Start of Block
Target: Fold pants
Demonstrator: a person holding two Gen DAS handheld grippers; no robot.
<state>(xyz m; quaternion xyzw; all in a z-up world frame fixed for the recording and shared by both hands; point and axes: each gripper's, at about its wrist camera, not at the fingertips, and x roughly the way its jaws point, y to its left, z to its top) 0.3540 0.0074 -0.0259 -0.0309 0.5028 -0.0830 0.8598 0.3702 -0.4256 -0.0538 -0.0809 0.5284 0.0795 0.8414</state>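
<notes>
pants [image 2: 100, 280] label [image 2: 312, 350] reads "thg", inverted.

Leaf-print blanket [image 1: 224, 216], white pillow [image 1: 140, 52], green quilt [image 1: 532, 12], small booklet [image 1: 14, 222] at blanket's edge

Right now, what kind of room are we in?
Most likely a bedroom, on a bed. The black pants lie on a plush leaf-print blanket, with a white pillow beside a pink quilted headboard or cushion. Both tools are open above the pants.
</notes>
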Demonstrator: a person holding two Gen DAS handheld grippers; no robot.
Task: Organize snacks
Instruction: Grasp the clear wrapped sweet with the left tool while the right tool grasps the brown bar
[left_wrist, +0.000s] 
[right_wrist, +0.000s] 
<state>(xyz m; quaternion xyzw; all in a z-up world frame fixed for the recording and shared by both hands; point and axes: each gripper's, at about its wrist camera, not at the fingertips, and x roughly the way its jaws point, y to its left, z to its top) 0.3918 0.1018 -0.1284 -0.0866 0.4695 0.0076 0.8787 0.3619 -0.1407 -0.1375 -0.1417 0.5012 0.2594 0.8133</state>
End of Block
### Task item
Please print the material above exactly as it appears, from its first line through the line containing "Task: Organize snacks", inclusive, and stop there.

### Your response
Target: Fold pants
Demonstrator: a person holding two Gen DAS handheld grippers; no robot.
<state>(xyz m; quaternion xyzw; all in a z-up world frame fixed for the recording and shared by both hands; point and axes: each gripper's, at about its wrist camera, not at the fingertips, and x roughly the way its jaws point, y to its left, z to its top) 0.3540 0.0074 -0.0259 -0.0309 0.5028 -0.0830 0.8598 0.3702 -0.4256 -0.0538 -0.0809 0.5284 0.0795 0.8414</state>
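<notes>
pants [image 2: 100, 280] label [image 2: 312, 350] reads "thg", inverted.

Leaf-print blanket [image 1: 224, 216], white pillow [image 1: 140, 52], green quilt [image 1: 532, 12], small booklet [image 1: 14, 222] at blanket's edge

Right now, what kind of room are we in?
Most likely a bedroom, on a bed. The black pants lie on a plush leaf-print blanket, with a white pillow beside a pink quilted headboard or cushion. Both tools are open above the pants.
</notes>
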Demonstrator: a person holding two Gen DAS handheld grippers; no robot.
Task: Organize snacks

There is nothing else to this exercise.